Ao apresentar o Programa de Aceleração do Crescimento, o ministro da Fazenda, Guido Mantega, fez duas cobranças públicas. A primeira, pela continuidade da queda dos juros, foi dirigida ao presidente do Banco Central, Henrique Meirelles. "O mercado está esperando uma redução da taxa Selic, a continuação, viu, Meirelles?", afirmou, provocando risos na até então sisuda platéia da cerimônia. A segunda foi endereçada aos governadores e parlamentares, que discutem há quase uma década, sem resultados práticos, uma reforma tributária que simplifique a cobrança de impostos no país. "Nós gostaríamos de discutir com os senhores governadores e com os senhores parlamentares uma reforma tributária mais ambiciosa do que aquela que se encontra hoje no Congresso. Uma reforma tributária que realmente possa atender os anseios de simplificação, de desburocratização, de agilização das operações do setor produtivo, porque hoje nós temos um sistema tributário complexo, muito diversificado, que atrapalha a produção", discursou Mantega, sem entrar em detalhes.

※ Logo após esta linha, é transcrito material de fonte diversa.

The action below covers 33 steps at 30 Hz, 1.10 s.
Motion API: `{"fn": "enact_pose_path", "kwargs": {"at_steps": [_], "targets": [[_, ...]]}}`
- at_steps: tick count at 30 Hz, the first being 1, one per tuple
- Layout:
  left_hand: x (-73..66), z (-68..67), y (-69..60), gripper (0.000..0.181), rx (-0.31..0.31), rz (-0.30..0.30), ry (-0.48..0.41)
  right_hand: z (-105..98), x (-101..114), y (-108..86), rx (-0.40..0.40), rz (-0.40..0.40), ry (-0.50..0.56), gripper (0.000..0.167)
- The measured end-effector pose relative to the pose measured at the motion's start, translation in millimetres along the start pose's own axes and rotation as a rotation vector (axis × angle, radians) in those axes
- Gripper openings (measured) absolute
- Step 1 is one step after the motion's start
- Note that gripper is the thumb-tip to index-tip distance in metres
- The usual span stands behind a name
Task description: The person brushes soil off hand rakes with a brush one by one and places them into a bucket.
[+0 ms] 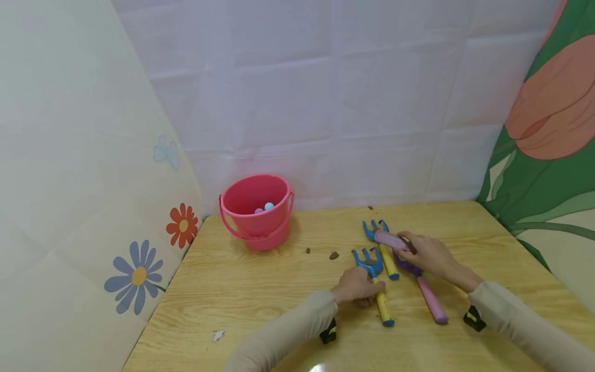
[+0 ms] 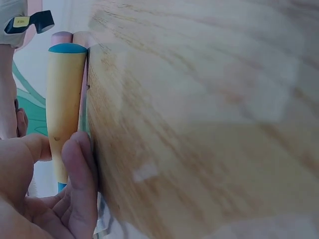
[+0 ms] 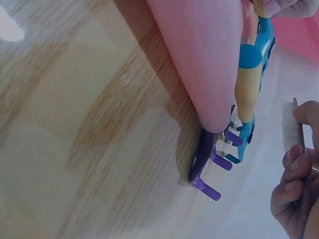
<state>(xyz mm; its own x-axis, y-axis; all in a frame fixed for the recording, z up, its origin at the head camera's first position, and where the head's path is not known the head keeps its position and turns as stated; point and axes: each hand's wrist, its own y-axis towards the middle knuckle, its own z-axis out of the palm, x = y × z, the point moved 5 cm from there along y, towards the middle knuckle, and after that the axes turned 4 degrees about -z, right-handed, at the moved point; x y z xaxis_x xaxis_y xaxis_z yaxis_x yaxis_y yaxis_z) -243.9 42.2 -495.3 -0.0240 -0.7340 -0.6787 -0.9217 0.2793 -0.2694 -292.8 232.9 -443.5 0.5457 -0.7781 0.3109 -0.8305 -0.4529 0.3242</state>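
Observation:
My left hand (image 1: 355, 285) grips the front hand rake (image 1: 382, 307), which has blue tines and a yellow handle. Thumb and fingers close around that handle (image 2: 66, 94) in the left wrist view. With my right hand (image 1: 429, 256) I hold a small brush (image 1: 392, 241), its pale bristles (image 3: 289, 127) showing in the right wrist view. The brush is over a second blue-and-yellow rake (image 1: 389, 262) lying behind the first. Below my right hand lies a rake with purple tines and a pink handle (image 1: 432, 300), partly hidden by the hand.
A pink bucket (image 1: 260, 229) with small balls (image 1: 269, 206) inside stands at the back left of the wooden table (image 1: 251, 289). Brown crumbs (image 1: 333, 255) lie between bucket and rakes. A white scrap (image 1: 218, 336) is at the front left. Cloth walls enclose the table.

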Motion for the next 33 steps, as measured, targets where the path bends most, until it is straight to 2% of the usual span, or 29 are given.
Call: {"fn": "enact_pose_path", "kwargs": {"at_steps": [14, 26, 29, 33], "targets": [[5.1, 1.5, 2.9, 0.043, -0.010, 0.003, -0.045, 1, -2, -1.7, 0.002, 0.006, 0.016, 0.049], [14.9, -5.3, 0.6, 0.037, -0.041, -0.033, -0.101, 4, 0, -1.4, 0.005, 0.001, 0.008, 0.047], [15.0, -7.9, -0.4, 0.038, -0.059, -0.032, -0.080, 4, 2, 0.5, 0.006, -0.002, 0.004, 0.047], [14.0, -12.7, -1.9, 0.041, -0.088, -0.012, 0.018, 3, 4, 3.6, 0.001, -0.012, 0.005, 0.046]]}}
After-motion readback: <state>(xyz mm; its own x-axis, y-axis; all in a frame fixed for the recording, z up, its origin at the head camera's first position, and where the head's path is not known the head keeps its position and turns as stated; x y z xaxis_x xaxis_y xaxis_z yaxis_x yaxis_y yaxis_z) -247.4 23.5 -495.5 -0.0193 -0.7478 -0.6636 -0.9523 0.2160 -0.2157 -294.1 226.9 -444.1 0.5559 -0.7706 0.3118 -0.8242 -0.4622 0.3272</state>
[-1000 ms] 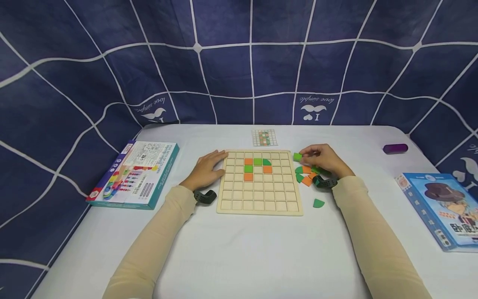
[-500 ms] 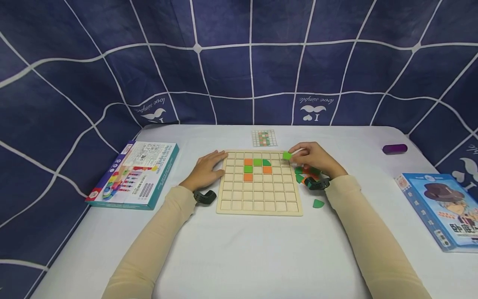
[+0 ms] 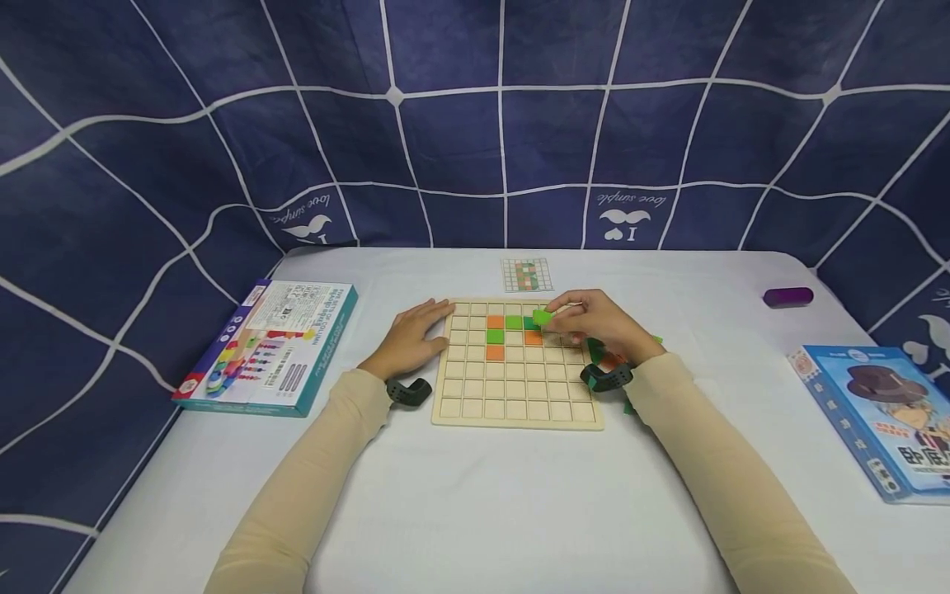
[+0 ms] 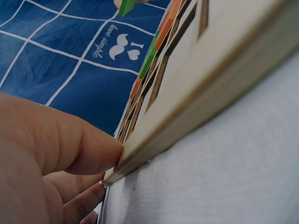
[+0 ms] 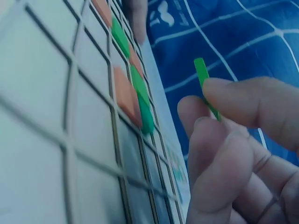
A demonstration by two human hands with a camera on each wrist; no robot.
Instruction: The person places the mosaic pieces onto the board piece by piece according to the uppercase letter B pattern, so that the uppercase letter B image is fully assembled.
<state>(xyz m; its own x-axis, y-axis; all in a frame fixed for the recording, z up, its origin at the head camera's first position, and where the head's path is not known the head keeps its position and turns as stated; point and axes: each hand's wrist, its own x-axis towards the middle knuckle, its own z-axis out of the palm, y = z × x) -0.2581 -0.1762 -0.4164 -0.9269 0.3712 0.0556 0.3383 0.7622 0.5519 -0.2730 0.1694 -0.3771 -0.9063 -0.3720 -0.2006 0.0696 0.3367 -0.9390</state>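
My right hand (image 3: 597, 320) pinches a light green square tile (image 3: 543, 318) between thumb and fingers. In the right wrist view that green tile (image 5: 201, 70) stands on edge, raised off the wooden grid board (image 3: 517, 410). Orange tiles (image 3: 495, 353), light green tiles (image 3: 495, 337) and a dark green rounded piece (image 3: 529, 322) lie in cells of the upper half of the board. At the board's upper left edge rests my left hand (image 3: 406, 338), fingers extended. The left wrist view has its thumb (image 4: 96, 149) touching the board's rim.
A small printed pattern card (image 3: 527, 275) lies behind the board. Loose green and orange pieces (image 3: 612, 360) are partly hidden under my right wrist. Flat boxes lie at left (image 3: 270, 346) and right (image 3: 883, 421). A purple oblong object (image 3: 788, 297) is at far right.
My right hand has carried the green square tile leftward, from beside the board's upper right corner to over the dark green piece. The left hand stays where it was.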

O ministro não disse, mas sonha com a unificação de tributos como ICMS, IPI, Cofins e PIS em um Imposto sobre Valor Agregado, o IVA. Em entrevista a Terra Magazine, o secretário nacional de Política Econômica, Júlio Sérgio Gomes de Almeida, detalhou as intenções do governo federal. Segundo ele, a rediscussão da reforma tributária tem como objetivo completar o processo de desoneração sobre a produção no país, que avançou mais no âmbito federal que no estadual.
Sobre o PAC, o secretário concorda com avaliação de economistas de que é preciso elevar a taxa de investimentos de 20% para 25% do PIB para que o Brasil possa crescer 5% ao ano. O crescimento do investimento para o patamar de 25%, alerta ele, não pode ser garantido apenas com o pacote do governo, e não deve ocorrer antes de três anos.